• [What the task requires]: The full listing, start to finish: write it out again exactly.

• [Given data]:

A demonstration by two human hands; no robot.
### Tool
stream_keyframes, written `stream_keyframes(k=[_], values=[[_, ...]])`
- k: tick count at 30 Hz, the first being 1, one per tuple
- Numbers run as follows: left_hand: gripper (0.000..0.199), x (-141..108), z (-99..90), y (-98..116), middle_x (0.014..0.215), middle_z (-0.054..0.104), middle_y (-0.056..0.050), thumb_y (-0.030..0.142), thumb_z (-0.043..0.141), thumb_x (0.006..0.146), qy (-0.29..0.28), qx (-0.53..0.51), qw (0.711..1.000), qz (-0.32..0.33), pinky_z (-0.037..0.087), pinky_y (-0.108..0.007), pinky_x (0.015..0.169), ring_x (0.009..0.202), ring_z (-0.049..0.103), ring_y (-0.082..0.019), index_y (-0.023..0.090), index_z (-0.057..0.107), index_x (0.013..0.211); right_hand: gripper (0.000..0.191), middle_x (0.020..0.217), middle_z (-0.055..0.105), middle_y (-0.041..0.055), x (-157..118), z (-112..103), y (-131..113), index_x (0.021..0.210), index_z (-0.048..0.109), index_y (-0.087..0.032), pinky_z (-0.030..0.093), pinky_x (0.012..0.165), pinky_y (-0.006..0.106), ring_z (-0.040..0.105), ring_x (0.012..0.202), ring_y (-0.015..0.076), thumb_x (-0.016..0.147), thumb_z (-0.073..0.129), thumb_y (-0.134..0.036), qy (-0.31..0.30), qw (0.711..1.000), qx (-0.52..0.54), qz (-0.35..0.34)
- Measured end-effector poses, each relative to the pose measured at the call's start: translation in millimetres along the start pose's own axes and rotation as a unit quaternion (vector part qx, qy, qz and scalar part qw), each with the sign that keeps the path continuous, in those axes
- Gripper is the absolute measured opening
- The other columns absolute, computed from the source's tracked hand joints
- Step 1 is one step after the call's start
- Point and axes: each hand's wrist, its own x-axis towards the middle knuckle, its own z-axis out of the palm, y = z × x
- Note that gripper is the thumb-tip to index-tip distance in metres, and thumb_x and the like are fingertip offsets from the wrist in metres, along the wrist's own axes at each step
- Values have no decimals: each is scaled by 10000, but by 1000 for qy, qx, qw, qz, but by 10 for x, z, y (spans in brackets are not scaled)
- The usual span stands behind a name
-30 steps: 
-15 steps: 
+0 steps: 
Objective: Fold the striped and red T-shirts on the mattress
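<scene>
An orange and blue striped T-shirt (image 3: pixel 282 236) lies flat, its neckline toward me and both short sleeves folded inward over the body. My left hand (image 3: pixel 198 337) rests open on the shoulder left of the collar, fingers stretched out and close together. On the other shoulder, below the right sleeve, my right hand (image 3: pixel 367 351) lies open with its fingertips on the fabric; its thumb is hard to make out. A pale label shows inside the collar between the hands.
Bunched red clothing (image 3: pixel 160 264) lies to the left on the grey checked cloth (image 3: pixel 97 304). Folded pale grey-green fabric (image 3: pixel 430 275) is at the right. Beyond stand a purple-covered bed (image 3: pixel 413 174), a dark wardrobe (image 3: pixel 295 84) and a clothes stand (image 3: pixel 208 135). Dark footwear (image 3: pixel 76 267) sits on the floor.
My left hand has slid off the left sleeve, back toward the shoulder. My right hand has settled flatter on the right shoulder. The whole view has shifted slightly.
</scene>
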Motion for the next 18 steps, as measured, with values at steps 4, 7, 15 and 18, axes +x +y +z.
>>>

• [Output for this exercise]:
A demonstration by two human hands; no robot.
### Tool
stream_keyframes, written `stream_keyframes(k=[_], values=[[_, ...]])`
- k: tick count at 30 Hz, the first being 1, one per tuple
- Numbers run as follows: left_hand: gripper (0.000..0.199), x (-141..108), z (-99..90), y (-98..116), middle_x (0.014..0.215), middle_z (-0.054..0.104), middle_y (-0.056..0.050), thumb_y (-0.030..0.142), thumb_z (-0.043..0.141), thumb_x (0.006..0.146), qy (-0.29..0.28), qx (-0.53..0.51), qw (0.711..1.000), qz (-0.32..0.33), pinky_z (-0.037..0.087), pinky_y (-0.108..0.007), pinky_x (0.015..0.169), ring_x (0.009..0.202), ring_z (-0.049..0.103), ring_y (-0.082..0.019), index_y (-0.023..0.090), index_z (-0.057..0.107), index_x (0.013..0.211); right_hand: gripper (0.000..0.191), middle_x (0.020..0.217), middle_z (-0.055..0.105), middle_y (-0.041..0.055), x (-157..118), z (-112..103), y (-131..113), index_x (0.021..0.210), index_z (-0.048..0.109), index_y (-0.087..0.032), pinky_z (-0.030..0.093), pinky_x (0.012..0.165), pinky_y (-0.006..0.106), ring_z (-0.040..0.105), ring_x (0.012..0.202), ring_y (-0.015..0.076), thumb_x (-0.016..0.147), thumb_z (-0.073..0.129), thumb_y (-0.134..0.036), qy (-0.31..0.30), qw (0.711..1.000), qx (-0.52..0.54), qz (-0.35..0.34)
- Measured end-effector poses, each relative to the pose measured at the call's start: translation in millimetres along the start pose's own axes and rotation as a unit quaternion (vector part qx, qy, qz and scalar part qw), each with the sign that keeps the path continuous, in those axes
- Gripper is the absolute measured opening
- The other columns absolute, computed from the source's tracked hand joints
- Step 1 is one step after the call's start
- Point and axes: each hand's wrist, its own x-axis towards the middle knuckle, its own z-axis out of the palm, y = z × x
- Note that gripper is the thumb-tip to index-tip distance in metres, and thumb_x and the like are fingertip offsets from the wrist in metres, along the wrist's own axes at each step
- Values have no decimals: each is scaled by 10000, but by 1000 for qy, qx, qw, qz, but by 10 for x, z, y (spans in brackets are not scaled)
- The usual span stands behind a name
-30 steps: 
-15 steps: 
+0 steps: 
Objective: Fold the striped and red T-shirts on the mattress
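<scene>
An orange and blue striped T-shirt (image 3: pixel 282 236) lies flat, its neckline toward me and both short sleeves folded inward over the body. My left hand (image 3: pixel 198 337) rests open on the shoulder left of the collar, fingers stretched out and close together. On the other shoulder, below the right sleeve, my right hand (image 3: pixel 367 351) lies open with its fingertips on the fabric; its thumb is hard to make out. A pale label shows inside the collar between the hands.
Bunched red clothing (image 3: pixel 160 264) lies to the left on the grey checked cloth (image 3: pixel 97 304). Folded pale grey-green fabric (image 3: pixel 430 275) is at the right. Beyond stand a purple-covered bed (image 3: pixel 413 174), a dark wardrobe (image 3: pixel 295 84) and a clothes stand (image 3: pixel 208 135). Dark footwear (image 3: pixel 76 267) sits on the floor.
My left hand has slid off the left sleeve, back toward the shoulder. My right hand has settled flatter on the right shoulder. The whole view has shifted slightly.
</scene>
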Motion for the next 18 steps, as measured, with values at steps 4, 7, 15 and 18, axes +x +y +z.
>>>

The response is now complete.